Action item: Only an exact, line-for-line copy of the data will serve as the answer.

━━━━━━━━━━━━━━━━

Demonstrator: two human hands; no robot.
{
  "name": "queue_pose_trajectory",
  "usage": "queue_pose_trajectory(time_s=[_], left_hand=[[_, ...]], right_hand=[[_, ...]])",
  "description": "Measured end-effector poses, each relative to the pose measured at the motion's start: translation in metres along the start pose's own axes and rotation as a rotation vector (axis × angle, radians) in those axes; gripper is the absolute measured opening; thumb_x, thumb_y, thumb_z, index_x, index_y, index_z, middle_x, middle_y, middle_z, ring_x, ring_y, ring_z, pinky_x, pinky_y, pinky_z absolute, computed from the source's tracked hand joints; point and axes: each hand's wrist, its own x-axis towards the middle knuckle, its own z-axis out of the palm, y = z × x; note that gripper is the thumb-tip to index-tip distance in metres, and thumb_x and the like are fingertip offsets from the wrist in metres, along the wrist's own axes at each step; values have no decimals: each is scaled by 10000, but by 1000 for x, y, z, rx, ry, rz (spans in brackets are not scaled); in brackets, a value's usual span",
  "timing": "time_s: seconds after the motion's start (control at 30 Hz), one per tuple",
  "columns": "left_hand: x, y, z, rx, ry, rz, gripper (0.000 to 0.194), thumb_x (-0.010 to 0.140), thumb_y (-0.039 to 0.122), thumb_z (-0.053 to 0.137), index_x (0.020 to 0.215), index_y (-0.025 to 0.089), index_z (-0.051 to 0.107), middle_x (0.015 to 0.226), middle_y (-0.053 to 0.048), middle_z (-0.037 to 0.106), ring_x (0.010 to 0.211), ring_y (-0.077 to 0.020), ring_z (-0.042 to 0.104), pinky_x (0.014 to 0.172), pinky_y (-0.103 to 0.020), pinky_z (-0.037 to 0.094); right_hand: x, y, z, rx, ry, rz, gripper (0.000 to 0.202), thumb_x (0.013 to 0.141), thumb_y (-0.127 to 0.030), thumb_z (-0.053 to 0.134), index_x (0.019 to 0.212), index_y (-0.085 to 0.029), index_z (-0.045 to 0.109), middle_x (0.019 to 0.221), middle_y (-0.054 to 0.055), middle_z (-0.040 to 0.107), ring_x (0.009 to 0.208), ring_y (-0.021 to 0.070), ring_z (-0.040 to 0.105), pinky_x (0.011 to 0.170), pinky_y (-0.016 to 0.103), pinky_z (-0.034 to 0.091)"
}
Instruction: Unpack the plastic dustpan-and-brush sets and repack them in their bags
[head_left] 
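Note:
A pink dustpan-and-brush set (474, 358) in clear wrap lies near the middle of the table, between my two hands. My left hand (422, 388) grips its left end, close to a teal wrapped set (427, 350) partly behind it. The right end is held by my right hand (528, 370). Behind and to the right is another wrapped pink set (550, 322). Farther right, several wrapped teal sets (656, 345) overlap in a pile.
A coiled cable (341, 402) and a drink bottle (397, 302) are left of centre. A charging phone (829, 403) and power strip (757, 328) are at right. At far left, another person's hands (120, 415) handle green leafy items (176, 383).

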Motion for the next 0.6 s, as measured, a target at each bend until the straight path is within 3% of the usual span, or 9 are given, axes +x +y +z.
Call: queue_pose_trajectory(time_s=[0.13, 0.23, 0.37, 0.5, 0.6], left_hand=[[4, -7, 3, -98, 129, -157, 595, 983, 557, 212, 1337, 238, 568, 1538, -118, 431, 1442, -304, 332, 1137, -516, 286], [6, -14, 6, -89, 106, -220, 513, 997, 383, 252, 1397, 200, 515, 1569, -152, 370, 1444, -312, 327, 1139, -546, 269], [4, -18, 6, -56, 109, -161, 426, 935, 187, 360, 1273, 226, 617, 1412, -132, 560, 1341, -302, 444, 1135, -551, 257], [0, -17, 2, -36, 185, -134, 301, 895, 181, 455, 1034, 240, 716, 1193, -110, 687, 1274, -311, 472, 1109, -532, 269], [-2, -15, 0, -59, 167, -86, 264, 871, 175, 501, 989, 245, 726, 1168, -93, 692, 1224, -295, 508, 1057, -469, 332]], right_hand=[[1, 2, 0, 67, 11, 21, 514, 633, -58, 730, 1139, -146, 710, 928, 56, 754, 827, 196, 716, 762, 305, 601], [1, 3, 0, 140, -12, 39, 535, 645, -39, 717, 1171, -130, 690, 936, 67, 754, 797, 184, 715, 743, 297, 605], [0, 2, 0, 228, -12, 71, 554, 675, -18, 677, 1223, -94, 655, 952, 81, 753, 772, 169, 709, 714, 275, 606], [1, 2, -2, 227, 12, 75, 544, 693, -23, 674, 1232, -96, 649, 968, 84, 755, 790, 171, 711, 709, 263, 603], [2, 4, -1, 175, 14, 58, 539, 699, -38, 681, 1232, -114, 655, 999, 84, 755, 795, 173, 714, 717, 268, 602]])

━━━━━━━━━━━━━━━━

Result of this task:
Demonstrator: two human hands; no robot.
{
  "name": "queue_pose_trajectory",
  "usage": "queue_pose_trajectory(time_s=[_], left_hand=[[_, ...]], right_hand=[[_, ...]])",
  "description": "Measured end-effector poses, each relative to the pose measured at the motion's start: translation in metres along the start pose's own axes and rotation as a rotation vector (axis × angle, radians) in those axes; gripper is the absolute measured opening; thumb_x, thumb_y, thumb_z, index_x, index_y, index_z, middle_x, middle_y, middle_z, ring_x, ring_y, ring_z, pinky_x, pinky_y, pinky_z absolute, computed from the source's tracked hand joints; point and axes: each hand's wrist, its own x-axis towards the middle knuckle, its own z-axis out of the palm, y = z × x; note that gripper is the thumb-tip to index-tip distance in metres, and thumb_x and the like are fingertip offsets from the wrist in metres, along the wrist's own axes at each step; values have no decimals: each is scaled by 10000, but by 1000 for x, y, z, rx, ry, rz (spans in brackets are not scaled); in brackets, a value's usual span",
  "timing": "time_s: seconds after the motion's start (control at 30 Hz), one per tuple",
  "columns": "left_hand: x, y, z, rx, ry, rz, gripper (0.000 to 0.194), thumb_x (-0.010 to 0.140), thumb_y (-0.039 to 0.122), thumb_z (-0.053 to 0.137), index_x (0.020 to 0.215), index_y (-0.025 to 0.089), index_z (-0.051 to 0.107), middle_x (0.015 to 0.226), middle_y (-0.053 to 0.048), middle_z (-0.037 to 0.106), ring_x (0.010 to 0.211), ring_y (-0.077 to 0.020), ring_z (-0.042 to 0.104), pinky_x (0.014 to 0.172), pinky_y (-0.103 to 0.020), pinky_z (-0.037 to 0.094); right_hand: x, y, z, rx, ry, rz, gripper (0.000 to 0.202), thumb_x (0.013 to 0.141), thumb_y (-0.127 to 0.030), thumb_z (-0.053 to 0.134), index_x (0.019 to 0.212), index_y (-0.085 to 0.029), index_z (-0.045 to 0.109), middle_x (0.019 to 0.221), middle_y (-0.054 to 0.055), middle_z (-0.040 to 0.107), ring_x (0.009 to 0.208), ring_y (-0.021 to 0.070), ring_z (-0.040 to 0.105), pinky_x (0.011 to 0.170), pinky_y (-0.016 to 0.103), pinky_z (-0.034 to 0.091)"
}
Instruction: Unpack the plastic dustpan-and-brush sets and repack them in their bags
[head_left] 
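Note:
A pink dustpan-and-brush set (474, 358) in clear wrap lies near the middle of the table, between my two hands. My left hand (422, 388) grips its left end, close to a teal wrapped set (427, 350) partly behind it. The right end is held by my right hand (528, 370). Behind and to the right is another wrapped pink set (550, 322). Farther right, several wrapped teal sets (656, 345) overlap in a pile.
A coiled cable (341, 402) and a drink bottle (397, 302) are left of centre. A charging phone (829, 403) and power strip (757, 328) are at right. At far left, another person's hands (120, 415) handle green leafy items (176, 383).
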
Motion for the next 0.6 s, as measured, a target at each bend until the straight path is within 3% of the usual span, or 9 are given, axes +x +y +z.
Call: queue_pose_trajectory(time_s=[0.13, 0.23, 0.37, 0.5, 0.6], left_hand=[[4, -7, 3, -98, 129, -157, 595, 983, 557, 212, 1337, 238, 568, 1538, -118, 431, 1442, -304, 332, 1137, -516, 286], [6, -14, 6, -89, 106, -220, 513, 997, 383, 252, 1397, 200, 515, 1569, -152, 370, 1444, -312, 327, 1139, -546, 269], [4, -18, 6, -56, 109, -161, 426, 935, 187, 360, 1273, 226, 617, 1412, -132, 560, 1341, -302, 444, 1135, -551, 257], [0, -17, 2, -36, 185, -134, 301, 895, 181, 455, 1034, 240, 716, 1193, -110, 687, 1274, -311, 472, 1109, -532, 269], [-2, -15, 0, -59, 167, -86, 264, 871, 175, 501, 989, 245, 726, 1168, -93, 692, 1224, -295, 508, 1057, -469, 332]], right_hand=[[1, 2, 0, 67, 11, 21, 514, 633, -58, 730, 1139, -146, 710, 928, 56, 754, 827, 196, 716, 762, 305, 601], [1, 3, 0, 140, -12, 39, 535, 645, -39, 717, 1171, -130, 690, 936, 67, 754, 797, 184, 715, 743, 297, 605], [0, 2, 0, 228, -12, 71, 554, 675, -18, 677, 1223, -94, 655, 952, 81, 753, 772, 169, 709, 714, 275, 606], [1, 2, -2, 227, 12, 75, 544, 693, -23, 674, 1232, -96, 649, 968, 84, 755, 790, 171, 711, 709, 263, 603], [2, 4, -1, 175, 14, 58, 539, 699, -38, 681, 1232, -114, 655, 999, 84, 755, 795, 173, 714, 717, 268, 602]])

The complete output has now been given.